ON-BOARD PREDICTION OF POWER CONSUMPTION IN AUTOMOBILE ACTIVE SUSPENSION SYSTEMS—II: VALIDATION AND PERFORMANCE EVALUATION

The focus of this part of the paper is on validation and performance evaluation. The indirect (standard) and novel direct predictors of part I, which use time-recursive realisations and no leading indicators, are critically compared by using the non-linear active suspension system model. The results, constituting the first known comparison between indirect and direct schemes, show similar performance with a slight superiority of the former.

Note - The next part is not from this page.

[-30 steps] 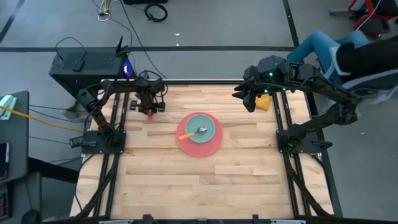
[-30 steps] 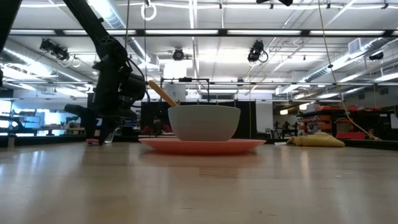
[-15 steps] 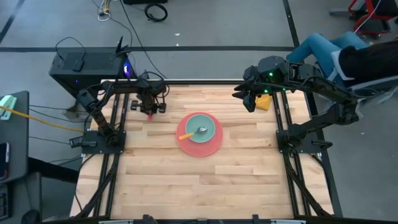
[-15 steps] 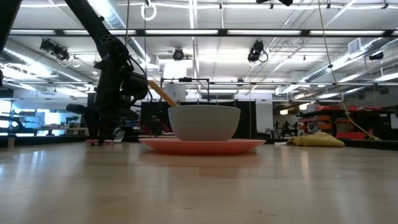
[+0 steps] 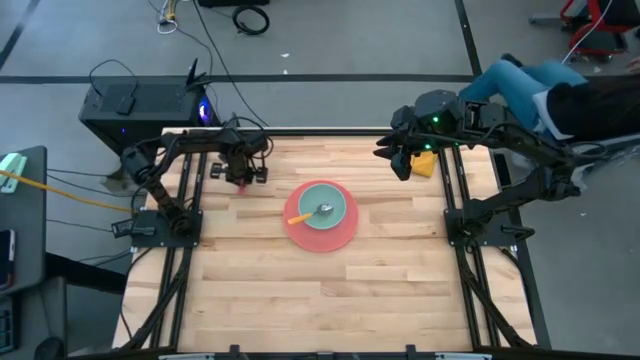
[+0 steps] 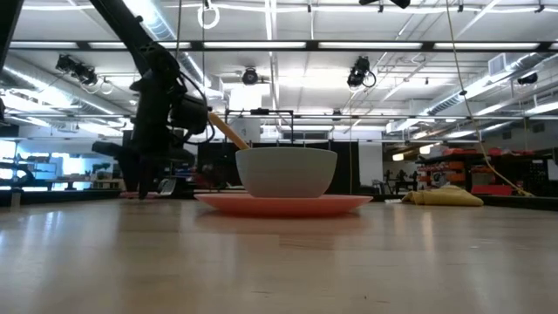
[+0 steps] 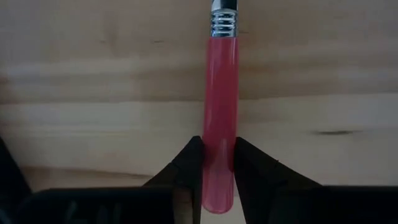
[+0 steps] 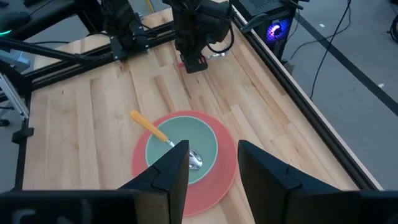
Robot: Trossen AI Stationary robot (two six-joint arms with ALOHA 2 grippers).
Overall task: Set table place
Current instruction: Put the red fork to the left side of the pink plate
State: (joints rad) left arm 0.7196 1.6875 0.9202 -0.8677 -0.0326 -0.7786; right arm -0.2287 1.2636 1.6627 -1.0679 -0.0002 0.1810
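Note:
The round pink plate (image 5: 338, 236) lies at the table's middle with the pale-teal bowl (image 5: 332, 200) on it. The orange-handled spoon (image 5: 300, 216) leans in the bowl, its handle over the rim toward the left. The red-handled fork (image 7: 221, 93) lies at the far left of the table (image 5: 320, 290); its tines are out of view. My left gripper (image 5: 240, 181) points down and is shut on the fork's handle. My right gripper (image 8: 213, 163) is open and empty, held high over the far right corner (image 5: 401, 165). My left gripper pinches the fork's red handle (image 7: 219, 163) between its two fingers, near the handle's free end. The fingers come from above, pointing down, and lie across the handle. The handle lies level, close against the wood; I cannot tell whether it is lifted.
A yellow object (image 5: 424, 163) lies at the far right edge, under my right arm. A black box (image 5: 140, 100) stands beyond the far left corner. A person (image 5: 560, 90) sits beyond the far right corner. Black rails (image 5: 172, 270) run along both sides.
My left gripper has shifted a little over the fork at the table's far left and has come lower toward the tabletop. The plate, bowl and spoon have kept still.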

Experimental validation is based on an especially developed active suspension vehicle. The power consumption non-stationarity is, in this case, shown to be of the homogeneous type, and completely ''masking'' the signal's second-order characteristics, which are revealed only after the non-stationarity's effective removal. The analysis leads to two distinct types of indirect predictors: An explicit type, based on non-stationary integrated autoregressive moving average models, and an implicit type, based on stationary autoregressive moving average models. The explicit predictor is shown to be uniformly better than the implicit, although the difference is small for short prediction horizons. The experimental results indicate that accurate power consumption prediction is possible, with errors ranging from 2.22% for a prediction horizon of 0.156 s, to still less than 10% for horizons that are up to 0.470 s long, and about 25% for 1.563 s long horizons.